Потом я увидел его уже только в той палате с решеткой, когда болезнь успела увести его в такую даль страдания и одиночества, где, может быть, и самые прекрасные стихи кажутся одной из множества ненужных мелочей жизни.
То, что случилось с ним, поддается, вероятно, медицинскому анализу и объяснению. Но не будучи врачом, а только зная жизненный путь Слуцкого, можно довольно ясно представить себе, что вело и привело к непоправимому срыву. Голодная студенческая жизнь, фронт и армейская служба, ранения, контузия, госпитали, постоянная бессонница, постоянные таблетки снотворного. И многолетняя, то острая, то притупляющаяся, но никогда целиком не отпускающая тревога, которую потом навалила на него тяжелейшая болезнь жены. Забота о ней, бесчисленные хлопоты, связанные с ее лечением, форсированное зарабатывание денег, чтобы всячески скрасить жизнь обреченной, — это стало его бытом на десять с лишним лет, не вошло в привычку, нет, привычка уничтожает тревогу, но сделалось стержнем существования, каждодневной задачей, которая не позволяет расслабиться, сбросить упряжку. Когда Таня умерла, стержня не стало, механизм, двигавший годовую стрелку, сломался. У Слуцкого есть стихотворение «Счастье» — о человеке, который шел и пел «в центре городского быта»:
Все решили вдруг: Так поют после большой удачи, — Скажем, выздоровел друг, А не просто выстроилась дача. … … … … … … … … … … … … Так поют, Если с плеч твоих беда свалилась, — Целый год с тобой пить-есть садилась, А свалилась в пять минут, Если эта самая беда В дверь не постучится никогда.В жизни автора все вышло прямо противоположным образом. Друг не выздоровел, дача вообще не «выстраивалась», беда, садившаяся рядом пить-есть не год, а годами, не свалилась, а уйдя, привела другую беду.

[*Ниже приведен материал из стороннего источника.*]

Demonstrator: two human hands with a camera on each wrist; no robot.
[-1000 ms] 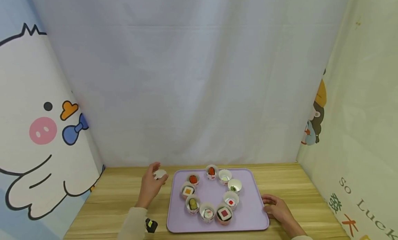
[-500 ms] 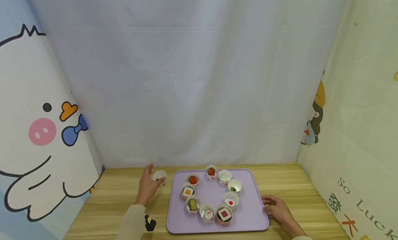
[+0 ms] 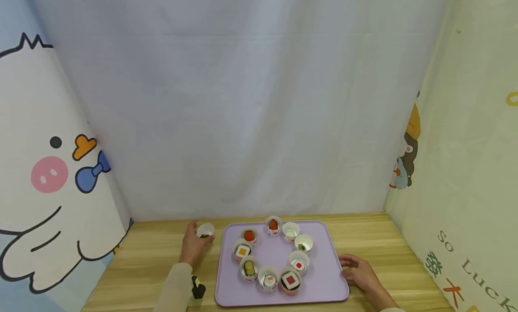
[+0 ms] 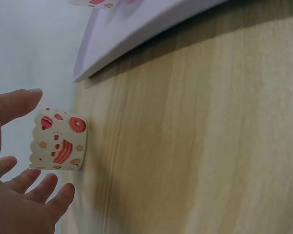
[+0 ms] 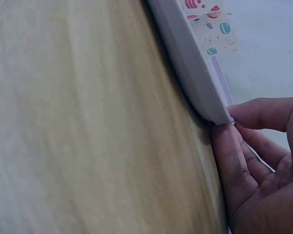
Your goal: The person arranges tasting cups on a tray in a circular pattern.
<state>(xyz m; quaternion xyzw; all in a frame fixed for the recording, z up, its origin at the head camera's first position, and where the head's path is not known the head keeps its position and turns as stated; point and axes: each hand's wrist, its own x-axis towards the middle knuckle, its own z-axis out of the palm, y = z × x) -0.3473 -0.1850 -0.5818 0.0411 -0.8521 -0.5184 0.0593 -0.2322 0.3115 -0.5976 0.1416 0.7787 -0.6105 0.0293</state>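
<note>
A white paper baking cup (image 3: 206, 230) with something dark in it stands on the table left of the tray. Pink sweets and cake pictures decorate its wall (image 4: 61, 141) in the left wrist view. My left hand (image 3: 193, 245) is spread around this cup, thumb on one side and fingers on the other, with gaps showing in the wrist view. My right hand (image 3: 361, 274) pinches the right edge of a lilac tray (image 3: 328, 276) between thumb (image 5: 263, 113) and forefinger. On the tray several baking cups form a ring, among them one with a red-topped sushi piece (image 3: 273, 225).
A small black object with a yellow mark (image 3: 198, 288) sits beside the left sleeve. Behind the wooden table (image 3: 133, 262) hangs a pale curtain (image 3: 251, 123). Printed cloth walls (image 3: 465, 177) stand at both sides.
My left hand has loosened around the cup and come slightly lower and back, leaving more of the cup in view. The right hand stays at the tray's edge. The head view has shifted slightly.
</note>
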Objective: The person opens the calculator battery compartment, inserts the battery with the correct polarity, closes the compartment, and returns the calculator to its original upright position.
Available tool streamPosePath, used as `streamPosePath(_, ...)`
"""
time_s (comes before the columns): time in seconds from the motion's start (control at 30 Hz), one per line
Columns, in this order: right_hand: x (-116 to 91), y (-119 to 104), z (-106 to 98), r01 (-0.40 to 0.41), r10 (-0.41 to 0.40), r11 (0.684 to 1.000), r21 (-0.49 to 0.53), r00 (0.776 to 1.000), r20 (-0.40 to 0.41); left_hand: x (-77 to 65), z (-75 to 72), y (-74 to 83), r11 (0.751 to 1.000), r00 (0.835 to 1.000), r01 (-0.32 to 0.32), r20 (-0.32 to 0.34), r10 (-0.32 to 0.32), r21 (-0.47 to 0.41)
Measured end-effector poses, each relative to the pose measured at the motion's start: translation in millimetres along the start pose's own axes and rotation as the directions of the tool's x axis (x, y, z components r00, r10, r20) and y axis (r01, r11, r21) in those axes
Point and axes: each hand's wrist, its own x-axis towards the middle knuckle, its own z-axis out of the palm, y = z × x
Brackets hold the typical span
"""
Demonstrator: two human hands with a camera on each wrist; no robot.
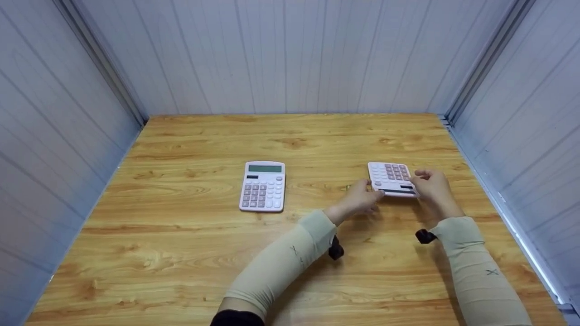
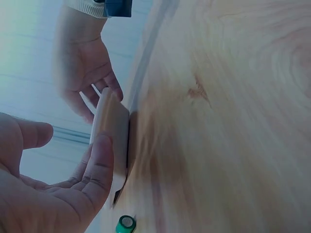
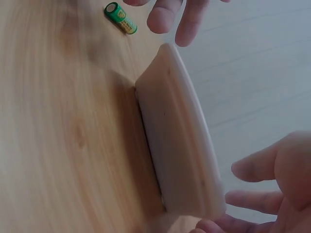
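Observation:
A white calculator (image 1: 394,176) with pinkish-brown keys lies at the right of the table, its display end toward me. My left hand (image 1: 358,199) is at its near left corner. In the left wrist view, a finger of that hand overlaps the edge of the calculator (image 2: 116,126), while the thumb stands apart. My right hand (image 1: 432,185) is at the calculator's right side. In the right wrist view, the fingers are right at the end of the calculator (image 3: 180,131), with the thumb held off it. A green battery (image 3: 121,18) lies beside the calculator, near my left hand.
Another calculator (image 1: 263,186) lies left of centre on the wooden table (image 1: 181,253), display end away from me. Pale panel walls (image 1: 281,54) border the table at the back and both sides. A dark wrist camera (image 1: 425,236) hangs below my right sleeve.

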Motion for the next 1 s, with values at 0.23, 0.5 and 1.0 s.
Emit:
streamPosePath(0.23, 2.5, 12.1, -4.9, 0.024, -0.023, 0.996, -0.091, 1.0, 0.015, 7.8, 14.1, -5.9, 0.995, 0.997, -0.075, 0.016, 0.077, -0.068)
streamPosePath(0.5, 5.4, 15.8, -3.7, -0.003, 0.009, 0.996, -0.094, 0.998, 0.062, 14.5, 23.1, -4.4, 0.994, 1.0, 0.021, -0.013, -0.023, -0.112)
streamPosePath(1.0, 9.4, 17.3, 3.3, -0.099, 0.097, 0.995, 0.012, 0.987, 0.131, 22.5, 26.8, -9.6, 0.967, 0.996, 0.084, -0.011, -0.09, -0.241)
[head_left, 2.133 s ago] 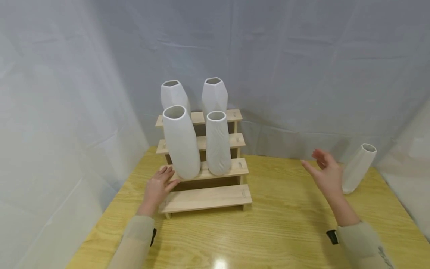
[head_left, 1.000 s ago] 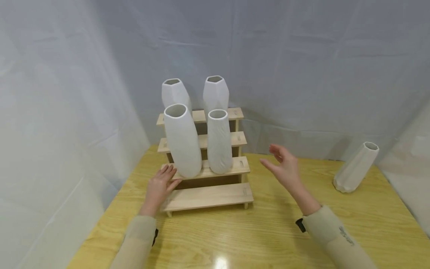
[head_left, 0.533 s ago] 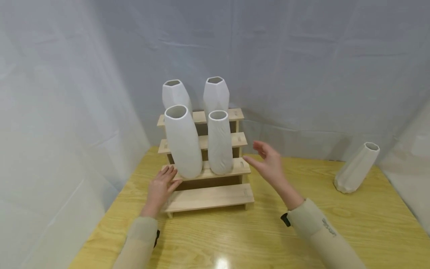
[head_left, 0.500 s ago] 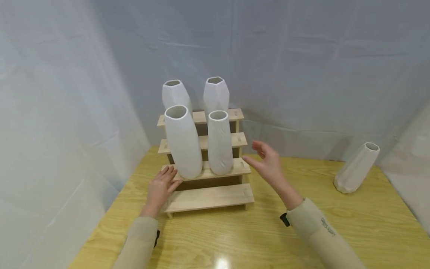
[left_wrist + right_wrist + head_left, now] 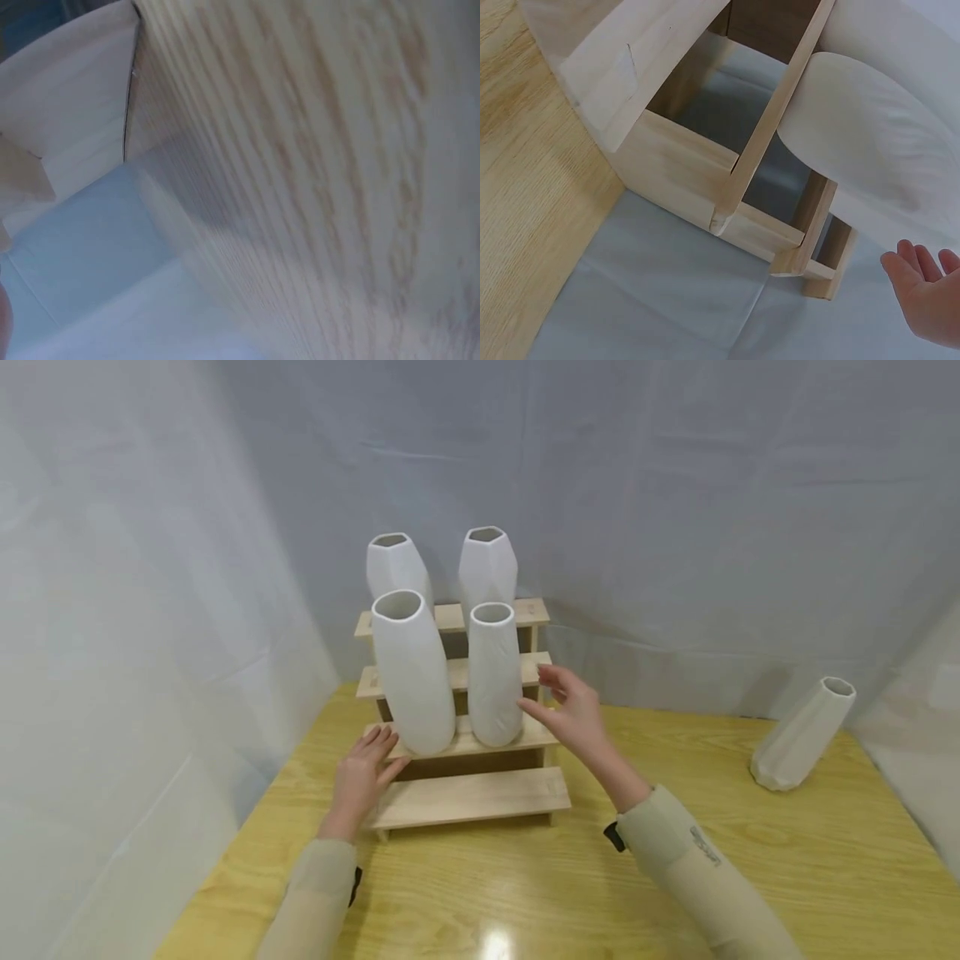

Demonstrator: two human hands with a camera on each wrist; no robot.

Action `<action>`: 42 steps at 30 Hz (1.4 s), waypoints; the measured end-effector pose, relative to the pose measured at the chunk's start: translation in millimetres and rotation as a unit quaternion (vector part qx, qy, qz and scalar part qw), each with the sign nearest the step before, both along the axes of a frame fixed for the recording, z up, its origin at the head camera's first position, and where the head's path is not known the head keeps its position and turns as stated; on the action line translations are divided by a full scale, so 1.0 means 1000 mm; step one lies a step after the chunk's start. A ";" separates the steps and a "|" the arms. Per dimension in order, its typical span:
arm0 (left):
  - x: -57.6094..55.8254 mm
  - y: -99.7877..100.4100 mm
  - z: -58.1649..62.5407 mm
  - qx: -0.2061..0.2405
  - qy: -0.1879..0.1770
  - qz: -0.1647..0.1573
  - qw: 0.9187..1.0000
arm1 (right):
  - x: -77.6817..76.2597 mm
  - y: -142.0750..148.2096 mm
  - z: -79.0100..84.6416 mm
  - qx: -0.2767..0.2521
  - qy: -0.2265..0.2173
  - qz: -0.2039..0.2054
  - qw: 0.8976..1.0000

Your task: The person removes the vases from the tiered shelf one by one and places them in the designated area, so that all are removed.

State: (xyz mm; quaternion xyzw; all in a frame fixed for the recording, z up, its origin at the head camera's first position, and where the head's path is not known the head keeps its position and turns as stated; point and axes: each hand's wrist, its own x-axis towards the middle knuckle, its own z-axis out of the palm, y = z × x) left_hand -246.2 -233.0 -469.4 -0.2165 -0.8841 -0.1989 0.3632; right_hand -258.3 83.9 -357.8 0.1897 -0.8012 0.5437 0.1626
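In the head view, a stepped wooden display stand (image 5: 468,797) holds several white vases. My left hand (image 5: 360,777) rests at the left end of its second step from the bottom, fingers extended over the board and thumb spread along the front edge. Beside the slim textured vase (image 5: 495,681) is my right hand (image 5: 573,710), thumb and fingers apart and gently bent. The thumb tip lies close to the vase's right side; the right wrist view shows a gap between the hand (image 5: 930,296) and the vase (image 5: 877,135). A wider smooth vase (image 5: 416,685) stands left of it.
Two faceted vases, a left one (image 5: 397,568) and a right one (image 5: 487,564), stand on the top step. A ribbed vase (image 5: 798,739) stands apart on the wooden table (image 5: 675,860) at the right. Pale cloth (image 5: 660,527) hangs behind and at both sides.
My right hand has moved left from near the ribbed vase to beside the slim textured vase. My left hand has stayed on the stand. The vases appear unmoved apart from slight camera shift.
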 end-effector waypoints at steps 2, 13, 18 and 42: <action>0.000 0.001 0.000 0.003 0.002 0.000 1.000 | -0.001 -0.003 0.001 0.003 -0.005 0.002 1.000; 0.001 0.000 -0.001 0.008 0.003 -0.001 1.000 | -0.010 -0.016 0.007 0.001 -0.008 -0.007 1.000; 0.000 0.000 0.000 0.010 0.000 0.005 1.000 | -0.013 -0.021 0.009 0.006 -0.006 -0.013 1.000; 0.003 0.001 0.000 0.015 0.012 0.000 1.000 | -0.022 -0.037 0.013 0.000 -0.068 0.016 0.998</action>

Но это по-человечески понятное объяснение его судьбы кажется мне тоже недостаточным и однобоким, как и возможное сугубо медицинское. Мы тут имеем дело с жизнью поэта, это случай особый. Когда он сравнивал свои сорок со своими шестьюдесятью, он-то, конечно, имел в виду личное старение, спад творческой энергии, простую физиологию. Он говорил тогда исключительно о своей индивидуальной, действительной только для него, выражаясь его языком, «годовой стрелке». Да и в сборнике, названном этой метафорой, есть в самом деле стихи о старости, есть ее сопоставления с юностью, с молодостью.